(RECORDED INFORMATION)

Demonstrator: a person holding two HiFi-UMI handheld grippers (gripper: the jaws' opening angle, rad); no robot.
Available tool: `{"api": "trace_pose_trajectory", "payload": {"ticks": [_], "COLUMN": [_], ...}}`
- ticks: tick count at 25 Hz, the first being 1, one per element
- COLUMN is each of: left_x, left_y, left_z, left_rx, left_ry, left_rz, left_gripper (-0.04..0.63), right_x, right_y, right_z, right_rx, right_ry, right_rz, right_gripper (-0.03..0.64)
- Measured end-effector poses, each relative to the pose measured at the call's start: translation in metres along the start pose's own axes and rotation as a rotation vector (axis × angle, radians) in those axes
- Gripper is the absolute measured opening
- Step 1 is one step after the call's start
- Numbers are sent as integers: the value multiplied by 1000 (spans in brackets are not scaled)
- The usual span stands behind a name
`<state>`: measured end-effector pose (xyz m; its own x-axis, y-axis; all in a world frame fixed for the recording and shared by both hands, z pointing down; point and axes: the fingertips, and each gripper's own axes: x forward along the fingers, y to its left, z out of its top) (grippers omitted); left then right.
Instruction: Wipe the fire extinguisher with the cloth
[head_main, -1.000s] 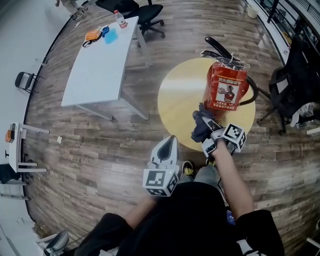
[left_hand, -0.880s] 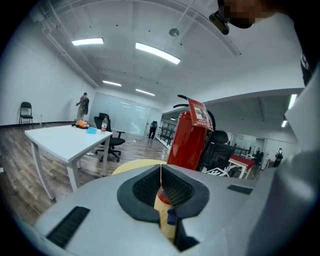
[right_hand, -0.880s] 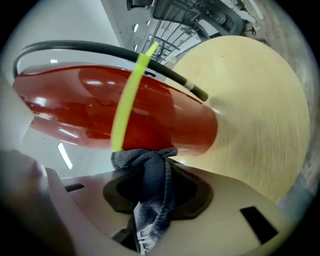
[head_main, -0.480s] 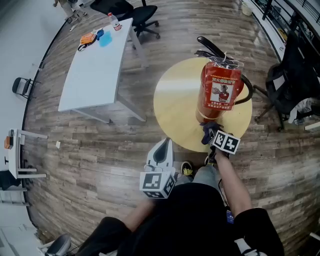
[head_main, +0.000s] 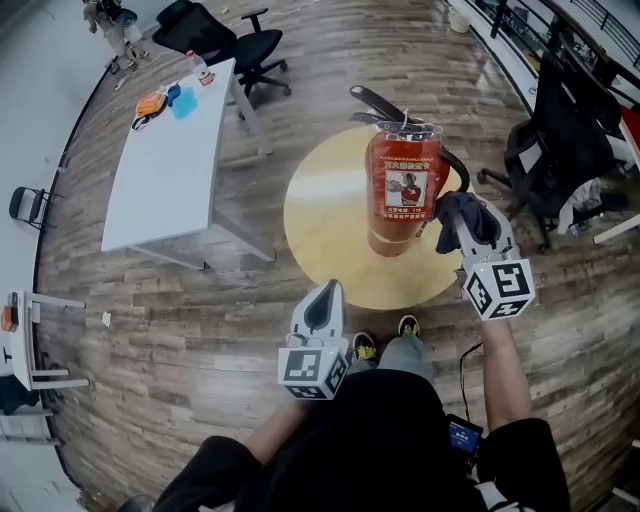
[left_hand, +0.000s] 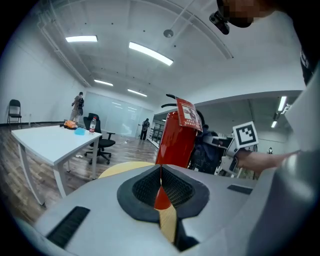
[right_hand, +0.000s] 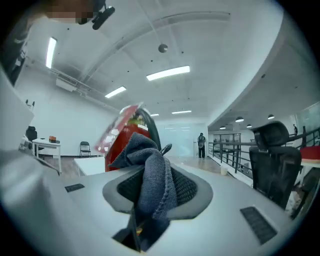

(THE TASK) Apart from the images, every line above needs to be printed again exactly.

(SOLUTION FOR THIS EXERCISE)
Demonstrator: a person holding two HiFi-UMI handheld grippers (gripper: the jaws' opening angle, rad); no robot.
Available tool: `{"api": "trace_pose_trajectory", "payload": {"ticks": [_], "COLUMN": [_], ...}}`
- ticks: tick count at 25 Hz, the first being 1, one per element
- COLUMN is each of: left_x, left_y, left_z, left_rx, left_ry, left_rz, left_gripper (-0.04..0.63), right_x, right_y, right_z, right_rx, right_ry, right_rz, right_gripper (-0.03..0.64)
- Measured end-effector poses, each relative to the pose measured at the call's start: translation in metres along the start pose's own axes and rotation as a rotation vector (axis × angle, radians) in those axes
- Gripper is the absolute measured opening
- Step 1 is one step after the call's start
- Numbers are sent as integers: the value multiplied by 1000 (spans in brackets are not scaled)
- The usual span stands behind a name
`<state>`: measured end-effector pose (xyz m; its own x-axis, y-axis; all in a world frame fixed for the recording and shared by both hands, z pointing down; point and axes: the fingertips, and each gripper's own axes: x forward along the fingers, y to its left, z out of its top) (grippers omitted); left then right.
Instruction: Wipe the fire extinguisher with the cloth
[head_main, -1.000s] 
[left_hand, -0.880s] 
[right_hand, -0.880s] 
[head_main, -0.480s] 
[head_main, +0.000s] 
[left_hand, +0.000s] 
[right_hand, +0.000s] 

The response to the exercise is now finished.